**Prompt:** Look through the material below. Return exactly the lines from the one with "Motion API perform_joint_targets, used" through the one with "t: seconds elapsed", both included.

**Raw data:**
::::::::::
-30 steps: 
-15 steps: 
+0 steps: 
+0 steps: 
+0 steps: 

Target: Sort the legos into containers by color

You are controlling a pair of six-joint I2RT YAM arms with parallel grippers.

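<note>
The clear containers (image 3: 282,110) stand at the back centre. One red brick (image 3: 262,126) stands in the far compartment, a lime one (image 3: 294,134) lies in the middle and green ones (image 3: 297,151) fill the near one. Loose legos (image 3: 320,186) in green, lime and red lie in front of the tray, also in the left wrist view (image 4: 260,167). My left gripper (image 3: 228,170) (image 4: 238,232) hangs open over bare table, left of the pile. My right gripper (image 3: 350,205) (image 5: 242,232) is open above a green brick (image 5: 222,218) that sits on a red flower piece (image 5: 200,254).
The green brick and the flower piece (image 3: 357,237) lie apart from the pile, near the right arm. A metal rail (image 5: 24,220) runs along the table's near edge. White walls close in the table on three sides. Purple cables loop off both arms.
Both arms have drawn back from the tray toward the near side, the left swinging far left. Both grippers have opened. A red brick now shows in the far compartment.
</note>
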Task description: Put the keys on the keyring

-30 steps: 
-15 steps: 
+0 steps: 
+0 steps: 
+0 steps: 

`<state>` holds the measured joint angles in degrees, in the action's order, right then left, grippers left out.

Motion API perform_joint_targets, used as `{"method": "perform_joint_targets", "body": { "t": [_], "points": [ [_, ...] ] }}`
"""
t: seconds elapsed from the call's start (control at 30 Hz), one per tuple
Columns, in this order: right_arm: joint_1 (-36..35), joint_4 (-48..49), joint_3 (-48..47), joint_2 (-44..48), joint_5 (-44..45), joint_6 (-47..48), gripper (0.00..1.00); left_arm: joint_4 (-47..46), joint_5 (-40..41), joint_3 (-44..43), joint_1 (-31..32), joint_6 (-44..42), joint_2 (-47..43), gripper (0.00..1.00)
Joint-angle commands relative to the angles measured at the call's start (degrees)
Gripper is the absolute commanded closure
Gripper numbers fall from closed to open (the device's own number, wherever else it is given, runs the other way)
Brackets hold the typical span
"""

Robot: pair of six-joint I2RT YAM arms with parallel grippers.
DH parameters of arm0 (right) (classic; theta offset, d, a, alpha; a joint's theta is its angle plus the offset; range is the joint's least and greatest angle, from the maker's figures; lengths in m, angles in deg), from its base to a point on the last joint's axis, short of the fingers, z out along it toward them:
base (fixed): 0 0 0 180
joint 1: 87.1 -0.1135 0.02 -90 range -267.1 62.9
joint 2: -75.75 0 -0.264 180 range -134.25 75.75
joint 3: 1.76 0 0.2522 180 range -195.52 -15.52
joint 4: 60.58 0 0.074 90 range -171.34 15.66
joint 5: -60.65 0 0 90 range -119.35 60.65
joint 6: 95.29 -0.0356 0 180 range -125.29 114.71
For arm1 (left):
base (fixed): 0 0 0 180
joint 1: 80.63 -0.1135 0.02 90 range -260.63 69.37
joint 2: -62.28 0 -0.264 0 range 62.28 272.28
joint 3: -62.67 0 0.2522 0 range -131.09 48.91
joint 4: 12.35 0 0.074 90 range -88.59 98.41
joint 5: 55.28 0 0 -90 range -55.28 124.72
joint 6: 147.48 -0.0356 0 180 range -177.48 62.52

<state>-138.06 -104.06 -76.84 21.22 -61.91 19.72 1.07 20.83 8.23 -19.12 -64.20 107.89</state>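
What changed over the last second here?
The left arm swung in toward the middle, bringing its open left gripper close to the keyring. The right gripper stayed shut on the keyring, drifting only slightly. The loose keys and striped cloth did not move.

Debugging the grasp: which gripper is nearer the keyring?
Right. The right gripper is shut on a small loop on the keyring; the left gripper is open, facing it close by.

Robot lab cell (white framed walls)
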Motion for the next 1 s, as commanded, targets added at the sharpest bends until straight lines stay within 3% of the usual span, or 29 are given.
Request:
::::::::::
**Response to this exercise:**
Motion API perform_joint_targets, used as `{"method": "perform_joint_targets", "body": { "t": [_], "points": [ [_, ...] ] }}`
"""
t: seconds elapsed from the call's start (control at 30 Hz), one per tuple

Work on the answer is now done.